In un’epoca caratterizzata da relazioni mutevoli, instabilità lavorativa e crisi globali, la certezza sembra un concetto lontano. Tuttavia, il bisogno di stabilità rimane insito nella natura umana. Di fronte a un mondo precario, cerchiamo rifugio in ciò che possiamo controllare: il nostro corpo, la nostra mente e le nostre abitudini quotidiane.
Questa ricerca di controllo si manifesta attraverso pratiche come il monitoraggio costante dei parametri fisici, l’adozione di diete estreme e l’uso di app per il benessere. Tuttavia, queste attività non risolvono la precarietà, ma la riducono a misura di smartwatch. L’illusione di avere il controllo assoluto sul nostro benessere ci spinge a cercare sempre di più, in un ciclo senza fine.
Il Panopticon moderno: autocontrollo e società della prestazione
Per comprendere meglio questo fenomeno, è utile riprendere l’immagine del Panopticon, un progetto di carcere ideale descritto dal filosofo Michel Foucault. In questo modello, i detenuti sono sempre visibili dalle guardie, ma non sanno mai se qualcuno li sta osservando. Questa incertezza li spinge a comportarsi come se fossero sempre sotto sorveglianza, internalizzando il controllo.
Oggi, questa logica si è ribaltata. Non siamo più isolati in celle, ma iperconnessi, e condividiamo spontaneamente la nostra vita sui social media. Non vi sono obblighi, ma la sottomissione passa attraverso il piacere. La società della prestazione ci spinge a migliorarci continuamente, trasformando il ‘puoi’ in un input potente che può portare a burnout e depressione.
Il paradosso del feed social: specchio e stampo
I social media giocano un ruolo cruciale in questo meccanismo. Da un lato, riflettono le nostre paure, come l’invecchiamento e l’inadeguatezza, amplificandole. Dall’altro, modellano la nostra mente come uno stampo. Se iniziamo a prestare attenzione a un contenuto specifico, l’algoritmo ci presenta sempre più contenuti simili, rafforzando le nostre convinzioni.

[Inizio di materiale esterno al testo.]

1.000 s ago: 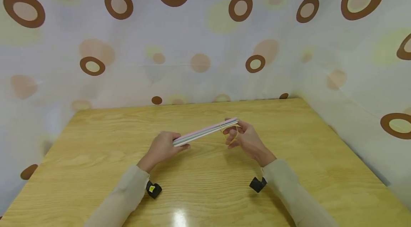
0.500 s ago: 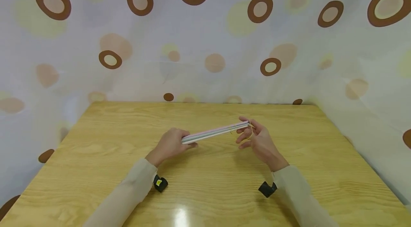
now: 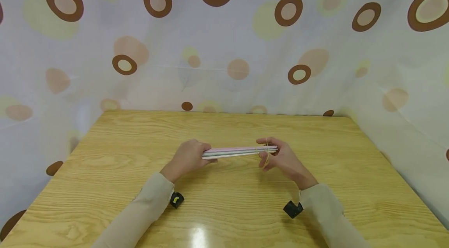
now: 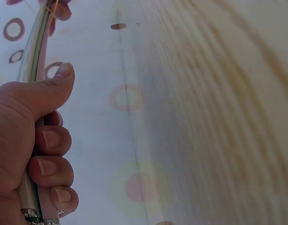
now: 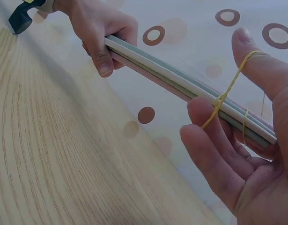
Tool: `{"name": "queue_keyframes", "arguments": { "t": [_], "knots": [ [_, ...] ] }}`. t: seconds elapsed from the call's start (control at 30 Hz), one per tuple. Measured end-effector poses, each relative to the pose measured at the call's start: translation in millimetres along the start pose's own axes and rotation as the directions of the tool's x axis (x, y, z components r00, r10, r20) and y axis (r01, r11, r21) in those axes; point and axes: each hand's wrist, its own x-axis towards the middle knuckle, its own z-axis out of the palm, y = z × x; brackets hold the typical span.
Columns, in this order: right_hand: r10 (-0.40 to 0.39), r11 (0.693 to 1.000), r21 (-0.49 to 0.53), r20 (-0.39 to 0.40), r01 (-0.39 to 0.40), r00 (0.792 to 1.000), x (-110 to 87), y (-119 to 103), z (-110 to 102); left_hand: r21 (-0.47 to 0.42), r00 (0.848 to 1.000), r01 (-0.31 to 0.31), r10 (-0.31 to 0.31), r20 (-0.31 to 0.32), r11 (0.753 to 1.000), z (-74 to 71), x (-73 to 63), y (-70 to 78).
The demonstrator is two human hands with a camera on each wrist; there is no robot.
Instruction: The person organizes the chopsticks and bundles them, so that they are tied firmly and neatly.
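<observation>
The bundle of sticks (image 3: 235,152) is held crosswise above the desk (image 3: 224,201), long axis from hand to hand: the left hand (image 3: 187,159) grips one end; the right hand (image 3: 285,162), fingers spread, stretches a rubber band (image 5: 220,100) at the other.

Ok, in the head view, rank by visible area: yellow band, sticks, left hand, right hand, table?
Largest to smallest:
1. Table
2. Left hand and right hand: too alike to rank
3. Sticks, long but thin
4. Yellow band
</observation>
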Motion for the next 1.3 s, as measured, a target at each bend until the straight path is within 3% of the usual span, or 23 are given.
{"name": "queue_keyframes", "arguments": {
  "t": [0.27,0.57,0.7,0.8,1.13,1.3],
  "knots": [
    [-0.009,1.000,-0.023,0.048,0.010,0.999,1.7,5.5,-2.9,0.009,0.999,-0.035,0.035,-0.025,0.999,-0.3,-0.8,1.7],
    [0.026,1.000,-0.003,0.059,-0.026,0.998,3.8,4.3,-2.6,-0.065,0.999,0.042,-0.041,0.025,0.997,-0.1,-0.5,1.8],
    [0.048,0.999,0.007,0.073,-0.049,0.996,3.0,7.0,-4.9,-0.094,0.999,0.022,-0.018,0.034,0.995,-0.9,-0.1,4.4],
    [0.019,0.999,0.024,0.091,-0.021,0.996,4.2,10.3,-4.7,-0.128,0.999,0.018,-0.014,0.035,0.992,-1.5,-0.7,4.1],
    [0.004,1.000,0.018,0.018,-0.004,1.000,5.5,19.2,9.3,-0.174,0.991,0.135,-0.133,0.022,0.976,5.5,-1.2,-4.4],
    [-0.044,0.999,0.003,-0.007,0.044,0.999,6.2,18.6,16.9,-0.202,0.982,0.189,-0.188,0.028,0.961,3.5,-0.9,-4.9]
  ]
}}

Questo processo può portare a un caos cognitivo, fatto di informazioni contraddittorie che disorientano e radicalizzano. Le posizioni equilibrate restano invisibili, mentre i contenuti estremi e polarizzanti diventano virali, influenzando le nostre abitudini e scelte di vita.
Biohacking e diete estreme: la trappola delle soluzioni rigide
Il linguaggio del biohacking parte dall’idea che il corpo sia una macchina biologica da ottimizzare con trucchi e scorciatoie. Questa visione cancella la complessità e la soggettività del corpo umano, sostituendola con una logica ingegneristica. Tuttavia, queste soluzioni rigide possono diventare una trappola, spingendoci a cercare sempre di più in un ciclo senza fine.
Il benessere personale non dovrebbe trasformarsi in una forma di autocontrollo sociale, ma piuttosto in un percorso di crescita e autoconoscenza.